Metalową skrzynię, w której przywieziono do stolicy kolekcję powstańczej poczty, w blasku fleszy uroczyście otworzył w środę dyrektor Muzeum Powstania Warszawskiego Jan Ołdakowski.
Transport z powstańczą pocztą był od Duesseldorfu konwojowany najpierw przez niemiecką a potem przez polską policję.
Liczącą ponad 120 eksponatów – listów, kartek i znaczków - kolekcję przewieziono do stolicy w metalowej skrzyni - odpornej na ogień, kwas i eksplozję. W środę w południe uroczyście otwarto ją w Muzeum Powstania Warszawskiego i zaprezentowano zbiory ułożone w trzech albumach.
- Ciągle szukamy nadawców i odbiorców, dotarliśmy na razie do kilku rodzin – powiedział Jan Ołdakowski, dyrektor Muzeum Powstania Warszawskiego.
Po konserwacji zbiory zostaną umieszczone w specjalnie wentylowanych gablotach, które nie będą przepuszczać zbyt dużo światła. – A od 19 marca zbory będą dostępne dla zwiedzających – poinformował Ołdakowski.
Odniósł się też do doniesień, jakoby część znaczków z kolekcji była fałszywa. - Mamy pewność, że zbiory są autentyczne. Niektóre znaczki nie spełniają co prawda kanonów filatelistycznych, gdyżzostały narysowane. Jednak z punktu historycznego kolekcja jest bezcenna – powiedział dyrektor Muzeum Powstania Warszawskiego.

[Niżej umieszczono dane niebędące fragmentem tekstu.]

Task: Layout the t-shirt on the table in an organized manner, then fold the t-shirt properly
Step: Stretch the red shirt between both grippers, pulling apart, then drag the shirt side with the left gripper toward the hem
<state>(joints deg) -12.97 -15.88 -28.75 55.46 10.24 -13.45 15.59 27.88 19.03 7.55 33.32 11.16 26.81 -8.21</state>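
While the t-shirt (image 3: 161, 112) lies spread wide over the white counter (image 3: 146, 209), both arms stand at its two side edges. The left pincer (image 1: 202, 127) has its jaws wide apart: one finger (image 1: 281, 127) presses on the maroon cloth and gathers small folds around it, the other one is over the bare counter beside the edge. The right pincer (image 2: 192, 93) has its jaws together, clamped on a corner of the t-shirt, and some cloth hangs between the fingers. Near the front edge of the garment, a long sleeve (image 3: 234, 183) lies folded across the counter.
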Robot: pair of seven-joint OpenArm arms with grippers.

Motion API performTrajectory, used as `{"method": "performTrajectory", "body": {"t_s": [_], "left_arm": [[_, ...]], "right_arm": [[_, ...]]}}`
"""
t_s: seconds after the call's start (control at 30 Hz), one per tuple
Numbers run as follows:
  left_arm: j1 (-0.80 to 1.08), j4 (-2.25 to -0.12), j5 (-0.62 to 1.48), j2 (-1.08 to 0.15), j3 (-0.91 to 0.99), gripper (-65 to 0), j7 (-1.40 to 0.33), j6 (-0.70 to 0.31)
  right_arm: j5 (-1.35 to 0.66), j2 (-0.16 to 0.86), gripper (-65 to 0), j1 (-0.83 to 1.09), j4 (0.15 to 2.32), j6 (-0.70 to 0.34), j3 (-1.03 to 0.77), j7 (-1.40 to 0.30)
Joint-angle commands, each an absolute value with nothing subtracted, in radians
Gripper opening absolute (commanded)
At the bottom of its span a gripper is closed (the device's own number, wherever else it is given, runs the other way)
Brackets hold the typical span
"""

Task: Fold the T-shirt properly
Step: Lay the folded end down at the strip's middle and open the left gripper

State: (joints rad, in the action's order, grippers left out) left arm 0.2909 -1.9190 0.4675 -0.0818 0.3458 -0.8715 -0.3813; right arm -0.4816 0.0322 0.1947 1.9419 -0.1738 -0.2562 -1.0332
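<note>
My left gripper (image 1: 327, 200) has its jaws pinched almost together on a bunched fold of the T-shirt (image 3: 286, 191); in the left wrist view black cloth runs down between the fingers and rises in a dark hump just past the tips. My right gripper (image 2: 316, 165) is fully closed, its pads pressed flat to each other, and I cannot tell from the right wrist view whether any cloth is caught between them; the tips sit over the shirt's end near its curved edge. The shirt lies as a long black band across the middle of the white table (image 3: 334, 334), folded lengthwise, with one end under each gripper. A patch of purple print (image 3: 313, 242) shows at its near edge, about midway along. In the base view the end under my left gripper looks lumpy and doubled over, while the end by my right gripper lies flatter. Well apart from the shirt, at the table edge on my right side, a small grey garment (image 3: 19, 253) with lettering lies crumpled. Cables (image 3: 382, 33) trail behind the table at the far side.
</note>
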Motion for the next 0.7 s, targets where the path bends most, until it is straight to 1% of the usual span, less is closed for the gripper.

Muzeum Powstania Warszawskiego kupiło kolekcję powstańczej poczty 9 lutego za 190 tys. euro. Jak powiedział Ołdakowski, na aukcję w Duesseldorfie zgłosiło się oprócz Muzeum Powstania Warszawskiego także dwóch innych kolekcjonerów, chętnych do licytowania kolekcji. Zgłoszenia przyszły dopiero około godz. 12. - I tylko dzięki naciskom polskiego MSZ i mediów aukcję przyspieszono i mogliśmy kupić ją pierwsi – podkreślił dyrektor Muzeum.